Tuesday, July 11, 2006


At first
the living
outnumbered the dead.
Back then the wheel was the latest fad
and cooking fish
in the embers of the fire
as the sun set over a sparkling sea
was haute cuisine.

But as the years passed
and the body count grew
there came the moment
when the dead and the living
numbered the same.
And the first questions were asked
and ignored.

So now the teeming dead mock us,
above and below.
And a cup of clean water
is a rare feast
to be gulped in the warming wind
beneath the burning sky.

Monday, July 10, 2006


1 The new book by Billy Collins. The Trouble With Poetry. Are his poems losing their edge? There are, for him, a couple of quite aggressive poems. And a few brilliant poems, too. But so many end in his trademark anti-climax. The cased guitar leaning against the bookcase. The sparrow on the porch roof. Discuss.

2 Despite that – the book has inspired me to write several poems.

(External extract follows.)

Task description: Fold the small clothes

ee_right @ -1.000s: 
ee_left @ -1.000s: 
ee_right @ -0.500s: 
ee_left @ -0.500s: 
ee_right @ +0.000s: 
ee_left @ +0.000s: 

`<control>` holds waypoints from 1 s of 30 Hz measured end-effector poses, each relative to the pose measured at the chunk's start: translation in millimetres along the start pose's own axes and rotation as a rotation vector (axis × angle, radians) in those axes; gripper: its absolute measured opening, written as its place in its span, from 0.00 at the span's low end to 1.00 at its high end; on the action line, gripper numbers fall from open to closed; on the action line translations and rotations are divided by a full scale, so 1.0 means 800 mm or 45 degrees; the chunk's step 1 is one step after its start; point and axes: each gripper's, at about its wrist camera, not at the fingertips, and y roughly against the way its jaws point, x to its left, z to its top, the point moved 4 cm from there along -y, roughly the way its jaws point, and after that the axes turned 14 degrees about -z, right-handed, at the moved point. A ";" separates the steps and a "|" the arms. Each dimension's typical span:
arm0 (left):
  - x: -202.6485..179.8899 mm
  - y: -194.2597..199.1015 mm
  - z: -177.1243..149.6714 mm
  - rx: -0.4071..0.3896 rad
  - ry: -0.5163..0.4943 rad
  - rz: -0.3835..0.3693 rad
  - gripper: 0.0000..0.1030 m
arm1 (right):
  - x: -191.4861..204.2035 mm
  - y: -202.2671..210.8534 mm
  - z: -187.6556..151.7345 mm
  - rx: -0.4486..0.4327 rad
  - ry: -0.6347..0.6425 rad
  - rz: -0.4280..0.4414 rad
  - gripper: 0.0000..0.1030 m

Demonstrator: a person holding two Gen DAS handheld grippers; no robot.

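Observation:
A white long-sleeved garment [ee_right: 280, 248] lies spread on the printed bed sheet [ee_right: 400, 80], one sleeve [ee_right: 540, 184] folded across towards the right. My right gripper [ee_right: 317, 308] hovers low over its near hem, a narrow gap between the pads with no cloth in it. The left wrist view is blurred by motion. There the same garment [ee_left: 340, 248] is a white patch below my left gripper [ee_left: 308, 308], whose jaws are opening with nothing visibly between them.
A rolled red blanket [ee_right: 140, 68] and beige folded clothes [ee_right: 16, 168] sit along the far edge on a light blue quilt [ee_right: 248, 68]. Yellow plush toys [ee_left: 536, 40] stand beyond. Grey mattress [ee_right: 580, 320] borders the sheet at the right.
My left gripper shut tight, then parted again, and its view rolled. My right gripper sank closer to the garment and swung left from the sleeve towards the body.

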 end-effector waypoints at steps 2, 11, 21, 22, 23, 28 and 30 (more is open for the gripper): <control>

Including the one below – which you may like to comment on here.

3 Little Onion commented in the haiku flurry (see entry for March 27th) that it was unusual to see haiku keeping to the 5,7,5 syllable count – and somehow not necessary. But I disagree. I think the discipline of the form, together with the need to produce that little frisson of haiku magic – is what makes the haiku so fascinating.

4 England limp out of the World cup (yes, talking soccer here) Was it the fault of Sven, the manager? Was he just not up to it? Bad luck and injuries? Or the cheating Portuguese team? What do you think? And were the Italians worthy winners?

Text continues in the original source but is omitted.